JOVY Ernest, Études pascaliennes, IX, Le Journal de M. de Saint-Gilles, p. 127. Date du 12 février 1656.

PASCAL, Œuvres complètes, éd. Mesnard, I, p. 475, Journal de Saint-Gilles du 30 mars 1656. Visite du commissaire Camuset chez l’imprimeur Langlois “qui avait encore les formes de la cinquième lettre au Provincial et les deux premières et deux dernières pages de la première lettre Apologétique de M. Arnauld. Il s’en fit tirer devant lui de ces deux ouvrages, n’ayant trouvé aucune des feuilles qui avaient été enlevées. Il fit grand bruit là-dessus, fit signer et parapher ces feuilles et quelques autres  des premières provinciales qu’on réimprimait, pat Langlois, visita chez lui partout, dressa son procès-verbal et s’en alla. Cela a mis une grande alarme chez tous nos imprimeurs, et on craint fort que M. le Chancelier ne fasse prendre Langlois. On travaille cependant à force d’argent à le sortir d’affaire. (...) Cette fâcheuse surprise d’imprimeur a fait résoudre les amis de publier cette cinquième lettre au provincial qui est toute de la détestable morale des Jésuites : on avait dessein de ne la publier qu’avec la sixième qui doit bientôt paraître.” Les ennuis de Langlois (une perquisition au cours de laquelle les formes faillirent être saisies) font résoudre à publier la cinquième lettre. Envoi : p. 476. Arrêté par avoir imprimé cette lettre, Langlois déclare que le manuscrit lui a été apporté par un nommé Vitart, qui a gouverné les impressions que faisaient faire ceux de Port-Royal. Voir GEF VII, p. 71 ; cité in PICARD, La carrière de Jean Racine, p. 28, Nicolas Vitart et Thomas Fortin.

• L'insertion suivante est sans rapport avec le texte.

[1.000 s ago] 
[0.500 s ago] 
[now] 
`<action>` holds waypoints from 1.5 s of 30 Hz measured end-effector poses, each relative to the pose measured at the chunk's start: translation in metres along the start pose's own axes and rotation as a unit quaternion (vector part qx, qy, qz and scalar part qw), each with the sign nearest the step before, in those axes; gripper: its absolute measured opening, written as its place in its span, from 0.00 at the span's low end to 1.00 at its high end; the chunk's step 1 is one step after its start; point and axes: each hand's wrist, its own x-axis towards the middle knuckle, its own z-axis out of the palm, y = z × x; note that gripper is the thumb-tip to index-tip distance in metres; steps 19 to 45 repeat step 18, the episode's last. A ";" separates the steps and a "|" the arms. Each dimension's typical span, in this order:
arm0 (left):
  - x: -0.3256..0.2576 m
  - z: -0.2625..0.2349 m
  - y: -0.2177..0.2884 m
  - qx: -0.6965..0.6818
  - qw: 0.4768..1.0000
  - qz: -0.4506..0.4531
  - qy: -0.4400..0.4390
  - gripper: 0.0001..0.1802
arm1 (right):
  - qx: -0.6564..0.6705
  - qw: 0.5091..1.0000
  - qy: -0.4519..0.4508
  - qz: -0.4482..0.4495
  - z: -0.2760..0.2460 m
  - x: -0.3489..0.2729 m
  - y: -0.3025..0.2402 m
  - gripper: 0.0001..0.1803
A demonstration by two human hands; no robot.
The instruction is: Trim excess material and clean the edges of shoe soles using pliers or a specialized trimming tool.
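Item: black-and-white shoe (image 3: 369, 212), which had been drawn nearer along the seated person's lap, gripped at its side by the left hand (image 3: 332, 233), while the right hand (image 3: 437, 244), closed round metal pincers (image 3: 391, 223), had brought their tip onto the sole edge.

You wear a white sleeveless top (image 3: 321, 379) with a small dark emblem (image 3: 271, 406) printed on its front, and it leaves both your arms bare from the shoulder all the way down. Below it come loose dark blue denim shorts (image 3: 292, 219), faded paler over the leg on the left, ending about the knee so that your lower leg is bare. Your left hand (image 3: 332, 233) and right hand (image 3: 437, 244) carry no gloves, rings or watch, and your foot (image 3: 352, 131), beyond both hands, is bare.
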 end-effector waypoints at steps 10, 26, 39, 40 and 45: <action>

OC I, p. 488, Journal de Taignier, 15 juin 1656, annonce la publication de la Provinciale VIII malgré les démarches des jésuites auprès de Balard, syndic des libraires, pour empêcher l’impression des Provinciales ; sur la conduite de Balard, voir p. 488, vendredi 16 juin 1656.

Démarches des jésuites pour faire interrompre la publication des Provinciales : voir GEF V, p. 163-164. Quatre jésuites, après le VIIIe Provinciale, vont voir Ballard, syndic des libraires et imprimeurs de Paris, mais ils n’obtiennent pas qu’il s’oppose à la parution des Provinciales. Voir HERMANT, Mémoires, III, p. 72, sur cet événement.

Contexte de la Provinciale XVII. Des mesures de sévérité se produisent à l’époque : voir Hermant : “on ne parlait que d’un arrêt terrible pour faire tomber la plume des auteurs les plus hardis” ; cet arrêt paraît le 23 décembre 1656, sous la forme d’une ordonnance du Châtelet défendant d’imprimer sans privilège et sans nom d’auteur. Sur l’ordonnance du Châtelet qui interdit de publier sans nom d’auteur ni de privilège, promulguée le 23 décembre, voir éd. Cognet, p. 297. Voir la lettre de Saint-Gilles (?) à Périer de janvier 1657 : “je crois vous avoir mandé qu’il n’y a point eu d’arrêt du Conseil, portant défense d’imprimer, mais bien ordonnance du Lieutenant civil trompettée et affichée ; nous nous en moquons assez, aussi bien qu’on peut faire chez vous, mais cependant nous risquerions ouvertement imprimeurs et libraires, qui ont peur, et nous pour eux”. Du côté des jésuites, la Réponse à la XVIe Provinciale ne paraît pas à ce moment ; le recueil de 1657 explique que c’est par respect de cet arrêt : voir NOUËT, in Réponses.., p. 53 sq.

GEF VII, p. 70 sq. Interrogatoire de Langlois (24-25 juin 1657).